'Hail' storm

June 10, 2003

BY JIM DeROGATIS POP MUSIC CRITIC

 

What was to have been the music industry's biggest release date this spring lost some of its zing when Metallica's “St. Anger” was rushed into stores last Thursday. But there are still three eagerly anticipated new discs arriving today. Here is a look at the latest from Radiohead, Annie Lennox and Steely Dan.

** RADIOHEAD, "HAIL TO THE THIEF" (CAPITOL)

Radiohead's reputation as the great sonic innovators and art-rock geniuses of our time continues to mystify me: If the band truly wants to be a new-millennial Pink Floyd, it needs to pair its experimental soundscapes with much stronger hooks, less obtuse lyrics and the sort of driving rhythms that it delivers onstage but sacrifices in the studio.

The title of the group's sixth album of new material is either a reference to Florida in the last presidential election or a shout-out to Internet pirates--though it would have been nice if singer Thom Yorke had actually written about either of those topics instead of losing the plot with his typically impressionistic sketches of paranoia, fear and loathing.

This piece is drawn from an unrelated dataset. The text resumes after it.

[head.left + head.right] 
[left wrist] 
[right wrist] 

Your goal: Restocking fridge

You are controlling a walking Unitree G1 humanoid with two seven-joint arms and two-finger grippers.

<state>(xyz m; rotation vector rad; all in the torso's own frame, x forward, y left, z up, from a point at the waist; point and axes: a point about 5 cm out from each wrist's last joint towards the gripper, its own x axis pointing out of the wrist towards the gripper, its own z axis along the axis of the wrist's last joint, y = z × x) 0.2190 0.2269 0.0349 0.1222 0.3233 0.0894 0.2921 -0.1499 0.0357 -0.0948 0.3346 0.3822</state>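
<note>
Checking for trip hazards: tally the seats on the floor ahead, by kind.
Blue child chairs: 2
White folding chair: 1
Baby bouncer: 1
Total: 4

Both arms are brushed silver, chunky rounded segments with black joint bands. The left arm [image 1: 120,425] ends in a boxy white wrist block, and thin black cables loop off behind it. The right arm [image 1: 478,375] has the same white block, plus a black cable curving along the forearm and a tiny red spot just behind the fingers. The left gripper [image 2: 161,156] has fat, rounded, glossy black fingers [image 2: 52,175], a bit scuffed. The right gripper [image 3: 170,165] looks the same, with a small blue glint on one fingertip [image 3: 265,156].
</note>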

The sources of this dread are never spelled out--Yorke may be an outdated romantic loathing life in this soulless technocratic age, or he may just be upset because he can't win at PlayStation, and it's hard to say which.

While the line on this album is that it marks Radiohead's "return to rock" (and the notoriously publicity-shy quintet is hyping it with a fervor that it hasn't shown since "The Bends" in 1995), it actually continues in the vein of "Kid A" (2000) and "Amnesiac" (2001) by too often meandering in languid computer mood music, losing any semblance of melody, songcraft or drive in not-all-that-original experiments with electronica and free jazz. If you want mind-blowing electronic experimentation, listen to Aphex Twin; tracks such as "We Suck Young Blood" and "I Will" are indulgent wankery, pure and simple, and no amount of drugged-out time between the headphones will change that.

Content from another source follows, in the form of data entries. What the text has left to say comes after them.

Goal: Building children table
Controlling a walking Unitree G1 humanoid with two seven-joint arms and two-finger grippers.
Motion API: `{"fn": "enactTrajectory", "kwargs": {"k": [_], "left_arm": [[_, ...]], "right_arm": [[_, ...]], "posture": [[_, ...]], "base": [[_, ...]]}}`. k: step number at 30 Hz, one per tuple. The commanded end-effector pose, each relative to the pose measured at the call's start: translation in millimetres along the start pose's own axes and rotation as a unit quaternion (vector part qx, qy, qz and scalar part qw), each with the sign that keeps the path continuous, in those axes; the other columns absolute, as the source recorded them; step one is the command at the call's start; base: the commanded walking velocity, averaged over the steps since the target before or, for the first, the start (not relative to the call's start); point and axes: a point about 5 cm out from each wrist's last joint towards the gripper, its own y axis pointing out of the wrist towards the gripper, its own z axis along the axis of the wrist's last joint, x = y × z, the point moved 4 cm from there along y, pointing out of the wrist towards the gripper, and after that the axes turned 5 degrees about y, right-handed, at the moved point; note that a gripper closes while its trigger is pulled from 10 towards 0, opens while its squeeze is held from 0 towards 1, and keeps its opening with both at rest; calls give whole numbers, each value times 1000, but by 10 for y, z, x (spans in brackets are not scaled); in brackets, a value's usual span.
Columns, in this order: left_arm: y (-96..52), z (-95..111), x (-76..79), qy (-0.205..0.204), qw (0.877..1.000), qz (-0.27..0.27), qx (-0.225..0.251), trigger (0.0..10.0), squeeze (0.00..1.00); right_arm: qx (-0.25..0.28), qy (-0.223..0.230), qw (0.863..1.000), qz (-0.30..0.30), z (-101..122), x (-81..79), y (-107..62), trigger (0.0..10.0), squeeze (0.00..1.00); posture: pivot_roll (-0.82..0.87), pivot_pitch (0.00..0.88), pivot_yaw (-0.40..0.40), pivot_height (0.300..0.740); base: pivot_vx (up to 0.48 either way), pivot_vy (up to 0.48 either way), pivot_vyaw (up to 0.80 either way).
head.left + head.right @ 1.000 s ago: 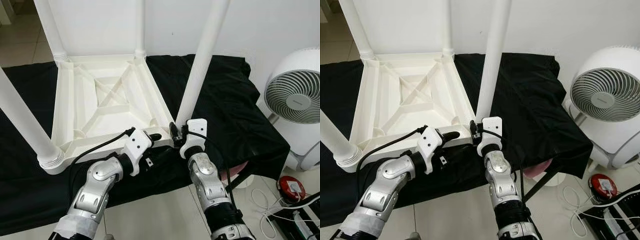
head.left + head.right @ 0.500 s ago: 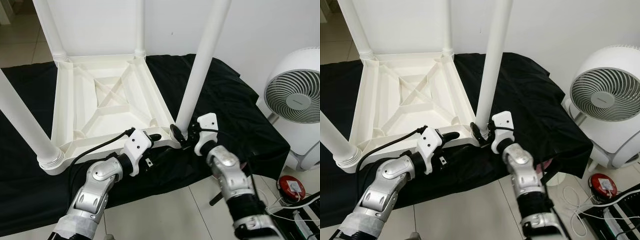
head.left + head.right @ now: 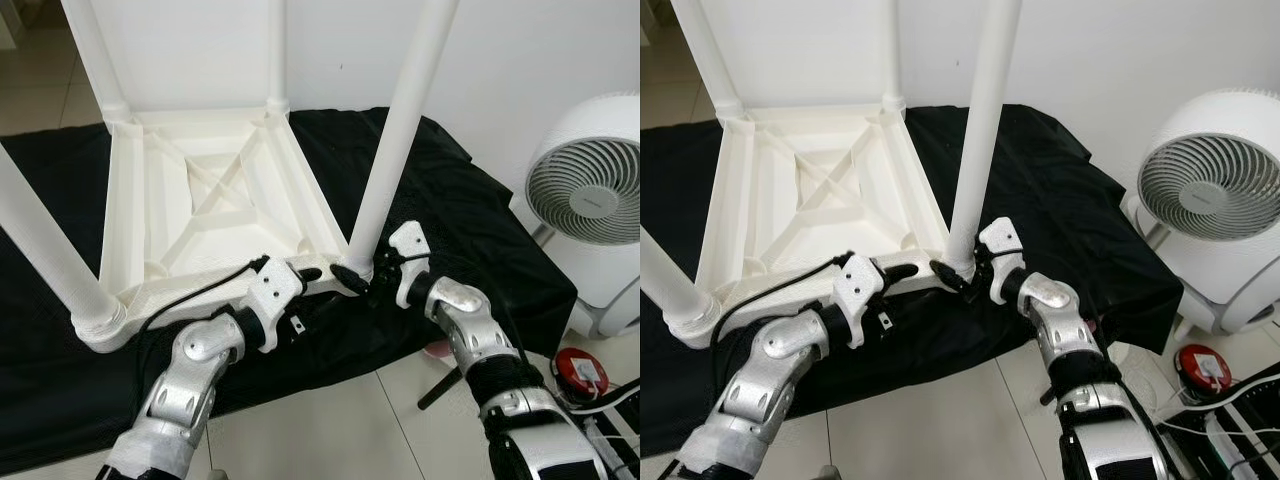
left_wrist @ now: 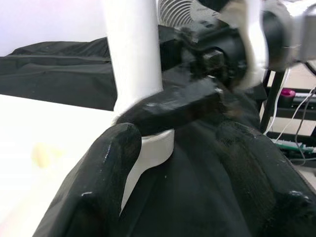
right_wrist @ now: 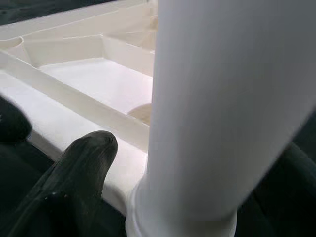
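Upturned white plastic table (image 3: 210, 190) looks light, stiff, slick; right gripper (image 3: 362, 280) spread round near-right leg (image 3: 400, 130) base, best hold; left gripper (image 3: 312, 273) spread over near rim.

The small white plastic table (image 3: 210, 200) lies upside down on a black cloth, so its ribbed underside with a cross shape faces up. Four round white plastic legs (image 3: 400, 130) stand up from its corners, pointing at the ceiling. The near right leg sits in its corner socket, leaning a little.
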Motion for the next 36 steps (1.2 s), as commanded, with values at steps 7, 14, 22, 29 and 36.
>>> {"fn": "enactTrajectory", "kwargs": {"k": [7, 14, 22, 29, 36], "left_arm": [[17, 21, 56, -3, 1000, 3, 0, 10000, 0], [-4, 7, 117, -6, 1000, -10, -2, 10000, 0], [-6, 11, 121, -7, 1000, -13, -2, 10000, 0], [-15, 1, 130, -9, 1000, -12, -4, 10000, 0], [-11, 4, 156, -11, 1000, -14, -4, 10000, 0]], "right_arm": [[-23, -8, 999, 38, -34, -8, 55, 1608, 0], [-40, -10, 998, 56, -71, 13, 43, 0, 0], [-33, 16, 999, 17, -145, 91, -19, 10000, 0], [-18, 9, 999, -49, -173, 128, -17, 10000, 0], [12, 14, 994, -105, -164, 81, -5, 10000, 0]], "posture": [[0, 0, -65, 740], [-3, 0, -59, 740], [-6, 0, -58, 740], [-10, 0, -63, 740], [-17, 0, -61, 740]], "base": [[0, 0, 0], [0, 0, 0], [0, 0, 0], [0, 0, 0], [0, 0, 0]]}}
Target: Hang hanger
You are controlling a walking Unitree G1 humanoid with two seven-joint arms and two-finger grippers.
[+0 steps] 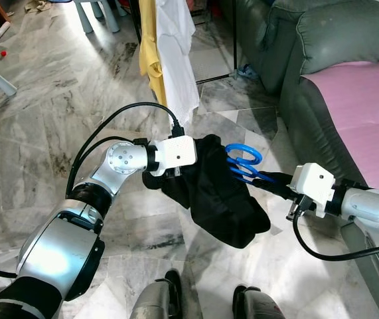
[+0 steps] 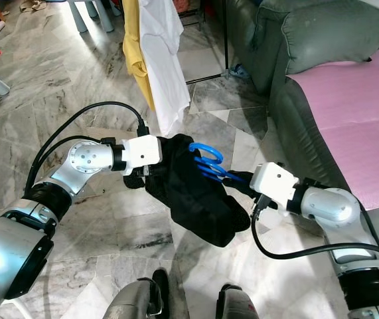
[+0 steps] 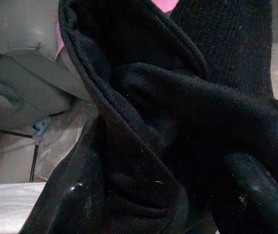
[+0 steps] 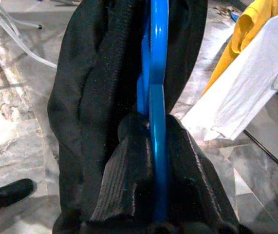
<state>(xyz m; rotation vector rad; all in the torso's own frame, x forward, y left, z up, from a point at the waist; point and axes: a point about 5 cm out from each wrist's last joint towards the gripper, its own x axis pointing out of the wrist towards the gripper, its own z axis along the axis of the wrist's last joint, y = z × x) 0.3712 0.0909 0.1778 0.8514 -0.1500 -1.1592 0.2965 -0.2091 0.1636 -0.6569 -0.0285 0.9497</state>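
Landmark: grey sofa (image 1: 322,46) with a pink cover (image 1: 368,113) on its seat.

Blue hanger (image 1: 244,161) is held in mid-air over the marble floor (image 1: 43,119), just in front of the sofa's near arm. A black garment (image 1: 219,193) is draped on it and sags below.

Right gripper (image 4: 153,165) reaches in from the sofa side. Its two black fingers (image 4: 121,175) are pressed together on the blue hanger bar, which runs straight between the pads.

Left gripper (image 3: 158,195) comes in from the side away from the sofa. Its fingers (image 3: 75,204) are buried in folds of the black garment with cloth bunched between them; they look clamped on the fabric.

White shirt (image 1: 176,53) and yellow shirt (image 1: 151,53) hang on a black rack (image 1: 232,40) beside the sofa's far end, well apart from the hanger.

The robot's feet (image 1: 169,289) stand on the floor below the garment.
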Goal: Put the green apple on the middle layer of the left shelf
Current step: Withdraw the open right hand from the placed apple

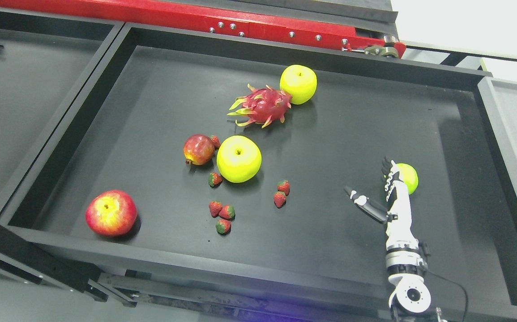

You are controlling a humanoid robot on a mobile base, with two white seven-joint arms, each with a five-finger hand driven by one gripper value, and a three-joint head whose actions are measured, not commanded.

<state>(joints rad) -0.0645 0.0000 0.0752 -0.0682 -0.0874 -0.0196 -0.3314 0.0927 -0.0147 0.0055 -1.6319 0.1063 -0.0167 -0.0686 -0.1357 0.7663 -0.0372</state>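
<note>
Three green apples lie in the black tray (160,261): a small one (409,178) at the right, a large one (239,159) in the middle, and another (299,84) at the back beside a dragon fruit (262,106). My right hand (369,179) reaches in from the lower right. Its fingers (390,175) stretch out flat against the left side of the small apple and cover part of it. The thumb (360,198) is spread off to the left. Nothing is held in the hand. The left arm does not show.
A red apple (111,213) sits near the tray's front left corner, and a pomegranate (198,150) lies left of the middle apple. Several strawberries (222,213) are scattered in front. Raised tray walls surround it all, and a grey bin (515,143) stands at the right.
</note>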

Even when there is a trace of a song, as on humble ditties such as "Scatterbrain," "Sail to the Moon" and "Myxomatosis," there's the obstacle of Yorke's whining to overcome. The troubled gnome has one of the most difficult love-it or hate-it voices in modern rock, making even Billy Corgan sound like a seductive crooner.

In the end, for all of the hype, the mix of tinkling pianos and organic acoustic guitars with otherworldly electronic keyboards and rhythms is being done much more effectively by the Flaming Lips and Wilco, bands that use sonic tomfoolery to enhance poignant and thought-provoking songs, rather than hiding behind it and merely hinting at meaning that may or may not be there.

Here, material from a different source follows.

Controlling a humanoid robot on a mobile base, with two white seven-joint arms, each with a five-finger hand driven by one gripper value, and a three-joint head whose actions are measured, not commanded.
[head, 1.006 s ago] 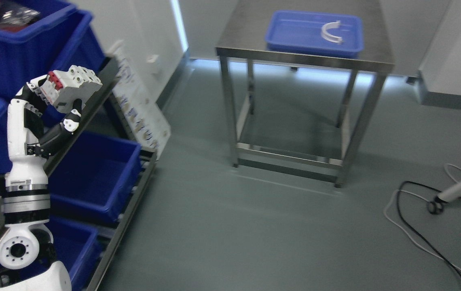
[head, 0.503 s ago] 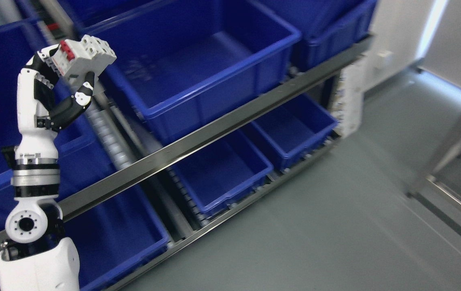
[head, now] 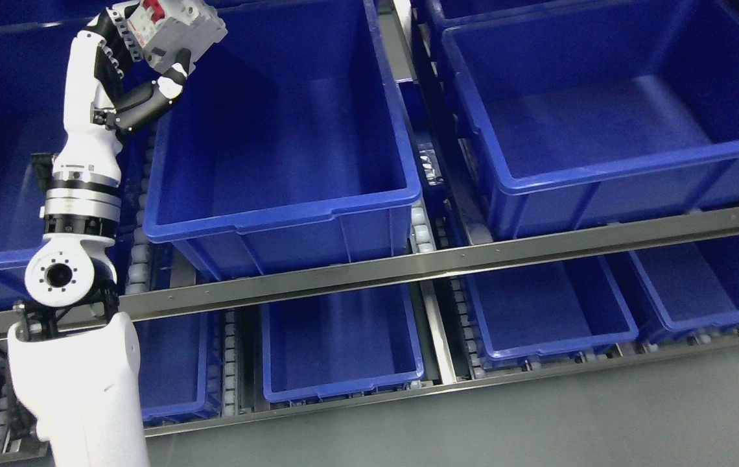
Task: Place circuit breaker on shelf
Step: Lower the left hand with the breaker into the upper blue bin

** 1/2 ANNIE LENNOX, "BARE" (J RECORDS)

As evidenced by the ghostly cover image and the bitter lyrics and liner notes, the former diva behind the Eurythmics is not a happy camper on her third solo album. Feeling vulnerable at the end of her 12-year marriage to Israeli filmmaker Uri Fruchtman, she wallows in loneliness and despair on her first collection of original material in 11 years, and fans wouldn't have it any other way.

"What do you expect from me? Emptiness and misery," she sings at one point.

If this isn't exactly accurate--it's the icy chill and sardonic distance that have always seemed most alluring--her voice remains one of the great instruments of modern cabaret music. The way that it soars and swells on numbers such as "Pavement Cracks," "The Hurting Time" and "Bitter Pill" hint that there may be light at the end of the tunnel after all, though one wishes that this languid disc had a little more of the soul and snap of the Eurythmics at their best (which is glimpsed here only once, on the Motown-like groove of "Honestly").

** 1/2 STEELY DAN, "EVERYTHING MUST GO" (REPRISE)

Unrepentant misanthropes, Walter Becker and Donald Fagen haven't softened a bit since the Grammys genuflected before their last effort, 2000's "Two Against Nature," while shutting out Eminem, whose hatred of humanity is much more troubling and a lot less funny.

Not quite smooth jazz but certainly not rock or pop, Steely Dan continues to explore a genre that can only be called "Steely Dan music." Obsessively perfectionist at times (though the boys recorded their latest disc in the old-fashioned analog style, and it benefits from the playing of the crack live band of its recent tours), the virtuosic solos, slick grooves and layered melodies can slide by without ever really catching your ear or holding your interest--unless you bother to delve into the lyrics.

The joy in Steely Dan has always been the contrast between the lulling sounds and the brutally sarcastic words, and that continues via cutting attacks on the culture of mass marketing (witness the opening and closing tunes, "The Last Mall" and the title track), lustful songs written from the perspective of one of their favorite characters, the Humbert Humbert-like dirty old man ("Green Book" and "Pixeleen"), and crotchety musings about the trials and tribulations of growing old ("Things I Miss the Most")--though some would say that Becker and Fagen sounded like 70-year-old men when they were still in their 20s.